Worum geht es?
Es gibt eine Wahlsoftware, die bundesweit in vielen Kommunal- und Kreisverwaltungen zum Einsatz kommt. Die Herstellerfirma versucht allerdings mit allen Mitteln zu verhindern, dass sich der Bürger ein Bild davon machen kann, wie das Programm funktioniert, mit dem beispielsweise seine Stimme bei Wahlen gezählt wird. Ich hatte es versucht und mir das Demoprogramm am 09.07.2009 heruntergeladen. Allerdings lautete die zugehörige Bedingung an diesem Tag für die Inbetriebnahme:
“Die Demoversion ist mit einem Kennwort geschützt, das nur den Fachämtern von Kommunal- und Kreisverwaltungen mitgeteilt wird.”
Das war zwar nicht ganz so einfach, aber dennoch gelang es mir, eine Vertretung meiner Kommunalverwaltung dazu zu bewegen, das Kennwort beim Hersteller zu erfragen. Die Antwort von dort war, dass eine Weitergabe des Freischaltcodes für die Demo-Version an Dritte ausdrücklich ausgeschlossen sei. Wo das nach der obigen Bedingung ausdrücklich ausgeschlossen ist, bleibt mir bis heute verborgen. Nun gut, ich musste unterdessen nach anderen Wegen suchen, um an mein Recht zu kommen.
Bei der Durchsicht meiner Unterlagen am 01.09.2009 fiel mir dann aber auf, dass sich die Bedingung für die Nutzung des Demo-Programms geändert hat. Mit Stand vom 02.09.2009 gibt es eine Einschränkung für den Download. Die Nutzungsbedingung lautet jetzt:
“Die Demoversion ist nur für zuständige Fachämter von Kommunal- und Kreisverwaltungen erhältlich und mit einem Kennwort geschützt.”

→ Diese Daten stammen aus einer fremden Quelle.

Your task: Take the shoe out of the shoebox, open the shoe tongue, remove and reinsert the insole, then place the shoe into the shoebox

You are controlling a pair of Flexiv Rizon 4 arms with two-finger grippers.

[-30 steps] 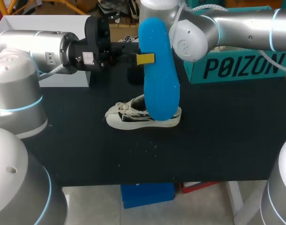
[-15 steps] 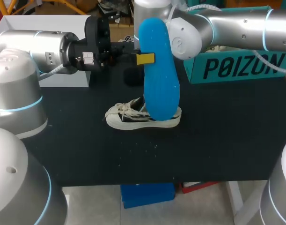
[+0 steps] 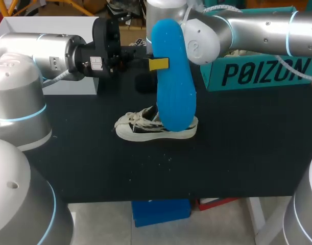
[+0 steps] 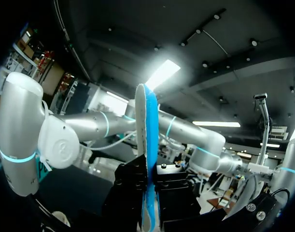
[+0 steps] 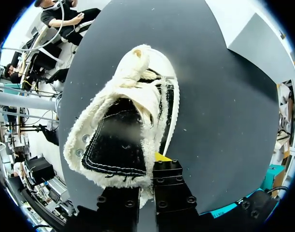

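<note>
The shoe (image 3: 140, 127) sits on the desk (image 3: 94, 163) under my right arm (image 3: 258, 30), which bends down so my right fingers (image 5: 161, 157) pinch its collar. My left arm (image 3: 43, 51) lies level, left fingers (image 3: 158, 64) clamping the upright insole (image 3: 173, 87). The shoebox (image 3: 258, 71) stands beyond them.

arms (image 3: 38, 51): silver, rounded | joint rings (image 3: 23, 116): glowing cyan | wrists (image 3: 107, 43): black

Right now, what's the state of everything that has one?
insole: out of the shoe, held upright in the air
left gripper: fingers shut on insole
shoe: on its sole on the table, mouth open, no insole inside
right gripper: at the shoe's heel, grip hidden
shoebox: upright at the back, inside hidden
</note>
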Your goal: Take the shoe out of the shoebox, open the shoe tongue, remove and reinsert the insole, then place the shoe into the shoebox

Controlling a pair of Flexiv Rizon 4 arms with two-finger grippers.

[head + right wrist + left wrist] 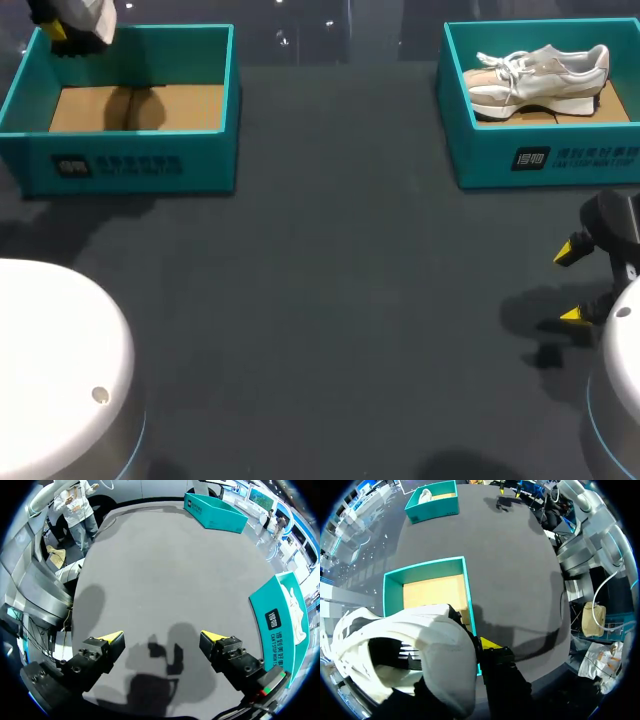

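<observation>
Shoes first: found a white shoe (435,645) clamped in the left tool (60,32), aloft over the far left corner of the left shoebox (130,160). Saw only one yellow fingertip (490,642) against the shoe's side in the left wrist view; could not see the other behind the shoe. Looked into that box and noted a bare cardboard floor with a shadow across it. Found a second shoe (540,78), pale and laced, lying inside the right shoebox (545,160) at the far right of the counter (330,300). Saw the right tool (162,637) well apart from both boxes, low over bare counter near the right edge, fingers spread wide and gripping nothing, with its shadow on the surface below.
</observation>
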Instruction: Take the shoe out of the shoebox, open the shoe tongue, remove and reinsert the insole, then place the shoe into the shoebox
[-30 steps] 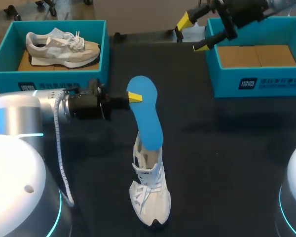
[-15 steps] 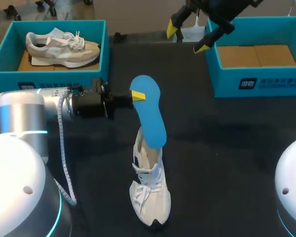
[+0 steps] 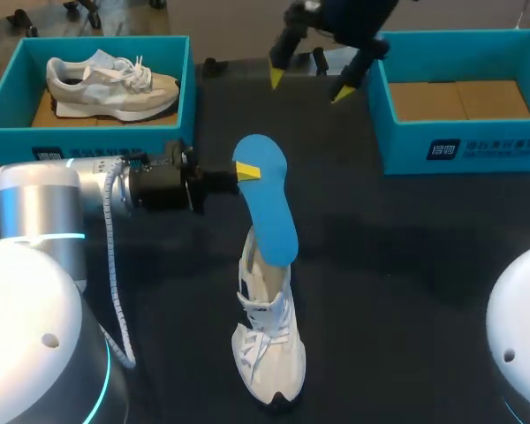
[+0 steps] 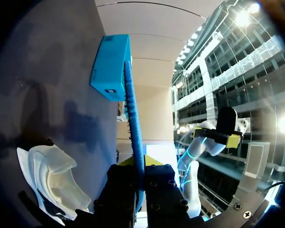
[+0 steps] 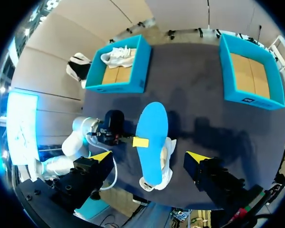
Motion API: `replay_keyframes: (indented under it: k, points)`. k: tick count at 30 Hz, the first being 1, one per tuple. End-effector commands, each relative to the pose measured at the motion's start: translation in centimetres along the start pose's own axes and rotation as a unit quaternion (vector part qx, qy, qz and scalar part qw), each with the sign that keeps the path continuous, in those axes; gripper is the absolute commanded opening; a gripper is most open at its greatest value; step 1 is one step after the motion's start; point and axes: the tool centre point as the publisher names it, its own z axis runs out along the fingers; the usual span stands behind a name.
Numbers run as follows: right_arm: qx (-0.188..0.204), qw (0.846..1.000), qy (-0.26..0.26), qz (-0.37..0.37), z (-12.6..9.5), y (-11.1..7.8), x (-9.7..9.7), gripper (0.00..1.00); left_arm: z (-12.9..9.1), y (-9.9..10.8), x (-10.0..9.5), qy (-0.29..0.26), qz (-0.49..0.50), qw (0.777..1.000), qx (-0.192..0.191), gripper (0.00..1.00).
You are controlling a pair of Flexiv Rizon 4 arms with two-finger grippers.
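Shoeboxes of bright blue stand at both far corners of the dark table. At the left, the left shoebox holds a grey and cream sneaker lying on its side on the brown cardboard floor, toe towards the middle of the table. Just in front of that box my left arm comes in from the left and lies level above the table, pointing to the right. The left gripper is clamped on the upper end of the blue insole: one yellow tip lies flat on the face that shows in the head view, and the left wrist view shows the insole edge-on, pinched in the narrow gap between the two fingers. The insole stands nearly upright, leaning a little, its lower end down inside the white shoe. That shoe rests on the table near the middle of the near side, toe towards the robot, laces loose and its mouth spread wide around the insole. Farther right and towards the far edge, the right gripper hangs high above the table between the two boxes, fingers spread wide with nothing between them; the right wrist view looks straight down on the insole and shoe from there. At the right, the right shoebox shows its brown cardboard floor.
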Motion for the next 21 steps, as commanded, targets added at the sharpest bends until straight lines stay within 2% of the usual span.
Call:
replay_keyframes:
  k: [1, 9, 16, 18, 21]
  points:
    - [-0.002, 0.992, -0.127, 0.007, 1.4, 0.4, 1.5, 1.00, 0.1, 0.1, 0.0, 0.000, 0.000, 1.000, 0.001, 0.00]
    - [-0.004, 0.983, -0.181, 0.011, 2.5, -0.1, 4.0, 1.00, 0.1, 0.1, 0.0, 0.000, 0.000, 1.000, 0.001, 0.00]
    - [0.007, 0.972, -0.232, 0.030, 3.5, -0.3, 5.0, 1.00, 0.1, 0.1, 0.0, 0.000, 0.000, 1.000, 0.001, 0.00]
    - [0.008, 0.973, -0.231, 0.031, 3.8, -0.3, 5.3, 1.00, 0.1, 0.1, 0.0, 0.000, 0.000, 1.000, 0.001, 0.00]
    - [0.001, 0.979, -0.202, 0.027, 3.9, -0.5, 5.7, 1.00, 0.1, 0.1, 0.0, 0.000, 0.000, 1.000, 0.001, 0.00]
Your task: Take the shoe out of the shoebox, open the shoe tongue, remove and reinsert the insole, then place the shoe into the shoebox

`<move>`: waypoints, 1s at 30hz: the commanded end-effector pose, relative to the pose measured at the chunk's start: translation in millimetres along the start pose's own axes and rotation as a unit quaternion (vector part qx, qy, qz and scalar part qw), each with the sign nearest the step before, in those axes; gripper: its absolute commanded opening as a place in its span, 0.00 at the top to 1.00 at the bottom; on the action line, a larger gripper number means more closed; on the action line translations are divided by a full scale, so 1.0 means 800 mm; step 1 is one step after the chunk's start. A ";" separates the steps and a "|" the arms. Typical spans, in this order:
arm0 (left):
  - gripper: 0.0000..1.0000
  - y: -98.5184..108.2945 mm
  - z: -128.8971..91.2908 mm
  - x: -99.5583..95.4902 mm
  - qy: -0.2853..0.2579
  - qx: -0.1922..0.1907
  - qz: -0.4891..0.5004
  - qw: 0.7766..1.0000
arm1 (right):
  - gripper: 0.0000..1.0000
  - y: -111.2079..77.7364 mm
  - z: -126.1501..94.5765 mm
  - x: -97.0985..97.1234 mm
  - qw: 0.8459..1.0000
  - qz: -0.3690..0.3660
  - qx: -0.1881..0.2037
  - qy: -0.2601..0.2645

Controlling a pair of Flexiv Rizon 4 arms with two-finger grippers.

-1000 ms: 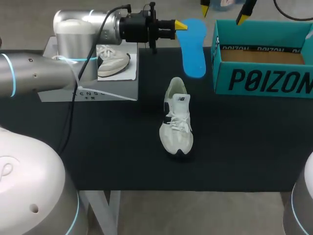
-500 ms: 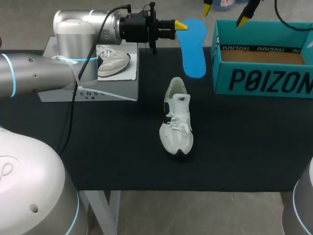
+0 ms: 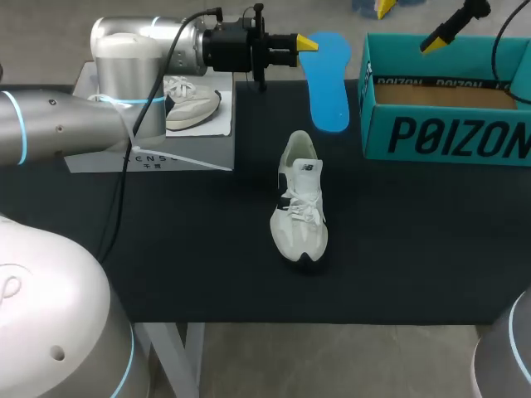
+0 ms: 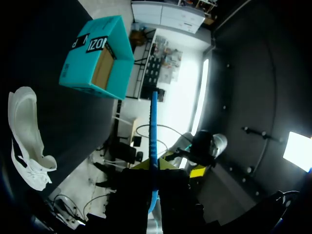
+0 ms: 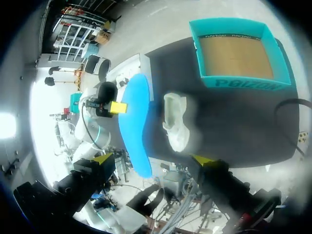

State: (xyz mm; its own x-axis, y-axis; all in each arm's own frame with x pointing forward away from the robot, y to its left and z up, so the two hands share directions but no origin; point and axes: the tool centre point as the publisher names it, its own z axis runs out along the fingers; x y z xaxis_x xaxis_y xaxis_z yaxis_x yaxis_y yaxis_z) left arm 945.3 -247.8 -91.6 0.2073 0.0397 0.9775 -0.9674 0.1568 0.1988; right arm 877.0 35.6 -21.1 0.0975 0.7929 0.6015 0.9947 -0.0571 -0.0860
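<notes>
The white shoe (image 3: 299, 203) lies on the black table, toe toward the front edge, also seen in the left wrist view (image 4: 24, 136) and the right wrist view (image 5: 176, 122). My left gripper (image 3: 303, 43) is shut on the heel end of the blue insole (image 3: 328, 79), holding it in the air behind the shoe; its own camera sees the insole (image 4: 153, 141) edge-on between the fingers. The teal shoebox (image 3: 448, 133) stands open at the back right. High above the box's back left corner, my right gripper (image 3: 409, 25) is open and holds nothing (image 5: 154, 160).
A grey stand (image 3: 174, 149) with a picture of a shoe on it sits at the back left, under my left arm. The shoebox (image 5: 236, 53) shows a bare brown cardboard floor. Black table surface (image 3: 415, 240) stretches around the shoe.
My right gripper has swung to the right and farther back above the shoebox. The left arm, the insole and the shoe have stayed where they were.
</notes>
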 end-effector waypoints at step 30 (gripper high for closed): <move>1.00 0.000 0.000 0.000 -0.001 0.001 0.000 1.000 | 0.00 0.011 0.021 -0.062 0.935 -0.007 -0.063 0.349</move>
State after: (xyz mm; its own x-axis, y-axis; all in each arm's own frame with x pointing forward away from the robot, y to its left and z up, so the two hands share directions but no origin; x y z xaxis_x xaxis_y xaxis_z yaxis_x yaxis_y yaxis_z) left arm 945.3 -247.7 -91.6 0.2072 0.0396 0.9775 -0.9674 0.1567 0.1987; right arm 890.5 10.2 -56.0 0.0711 0.4397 0.8953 0.9937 -0.1088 -0.0255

Nun mag man spekulieren, ob dies vor oder nach der Mitteilung an meine Kommunalverwaltung geschehen ist. Übrigends, wie ist der Stand heute?
Ich möchte ausdrücklich betonen, dass mir nicht daran gelegen ist, die Herstellerfirma in irgend einer Weise zu diskreditieren. Sie ist Urheberin der Software und kann damit selbstverständlich machen, was sie will. Mir ist nur daran gelegen aufzuzeigen, dass kein Interesse besteht, der/die wahlberechtigte BürgerIn aufzuklären.